◆ DATA EXTRACT ◆
────────────────────────────────────────

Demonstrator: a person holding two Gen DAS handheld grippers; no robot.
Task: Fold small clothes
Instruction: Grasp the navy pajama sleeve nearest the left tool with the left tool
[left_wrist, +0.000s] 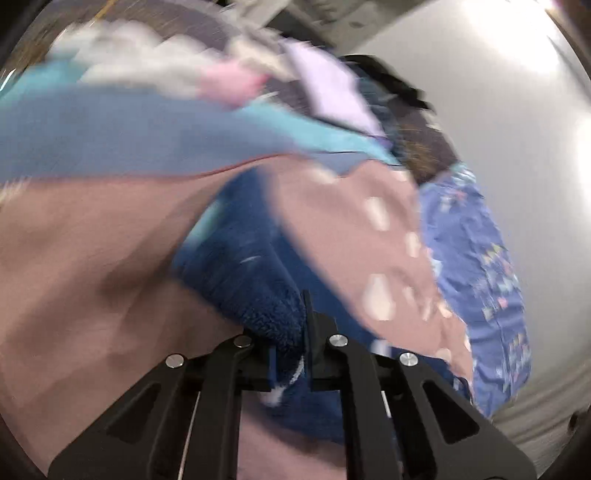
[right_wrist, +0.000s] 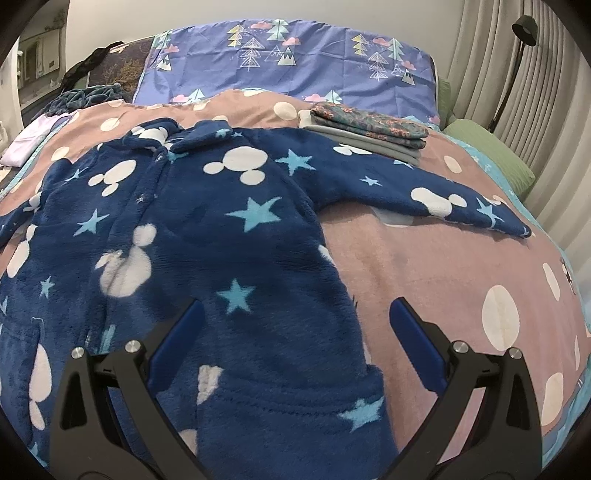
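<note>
A: Nearest the lens, the right gripper (right_wrist: 295, 325) hangs with its jaws spread wide over the lower part of the fleece pyjama top (right_wrist: 207, 229), one blue pad on each side of the fabric, nothing pinched.

B: And the left gripper (left_wrist: 291, 350)?

A: Clamped tight on a fold of that same dark blue fleece. Its view is smeared with blur, but the cloth plainly sits between the pressed pads.

B: Where does the top lie?

A: Spread flat on the pink spotted blanket (right_wrist: 443, 266), front up, collar away from the right camera, one sleeve stretched out to the right.

B: What's around it?

A: Just beyond that sleeve, a stack of folded clothes (right_wrist: 369, 129) sits on the blanket. Behind the collar, a purple pillow (right_wrist: 295, 59) printed with trees. To the top's far left, a pale lilac cloth (right_wrist: 26, 144) and a dark crumpled heap (right_wrist: 88, 94). Right of the sleeve, past the blanket's edge, a green cushion (right_wrist: 491, 155), then curtains (right_wrist: 517, 74).
</note>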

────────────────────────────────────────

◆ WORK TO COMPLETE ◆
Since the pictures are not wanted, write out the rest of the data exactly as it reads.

◆ SOLUTION FOR THIS TASK ◆
Demonstrator: a person holding two Gen DAS handheld grippers; no robot.
Task: Fold small clothes
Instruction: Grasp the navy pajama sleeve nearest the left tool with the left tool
[left_wrist, +0.000s] 
[right_wrist, +0.000s] 
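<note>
A: Nearest the lens, the right gripper (right_wrist: 295, 325) hangs with its jaws spread wide over the lower part of the fleece pyjama top (right_wrist: 207, 229), one blue pad on each side of the fabric, nothing pinched.

B: And the left gripper (left_wrist: 291, 350)?

A: Clamped tight on a fold of that same dark blue fleece. Its view is smeared with blur, but the cloth plainly sits between the pressed pads.

B: Where does the top lie?

A: Spread flat on the pink spotted blanket (right_wrist: 443, 266), front up, collar away from the right camera, one sleeve stretched out to the right.

B: What's around it?

A: Just beyond that sleeve, a stack of folded clothes (right_wrist: 369, 129) sits on the blanket. Behind the collar, a purple pillow (right_wrist: 295, 59) printed with trees. To the top's far left, a pale lilac cloth (right_wrist: 26, 144) and a dark crumpled heap (right_wrist: 88, 94). Right of the sleeve, past the blanket's edge, a green cushion (right_wrist: 491, 155), then curtains (right_wrist: 517, 74).
</note>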

Nothing remains to add to the answer.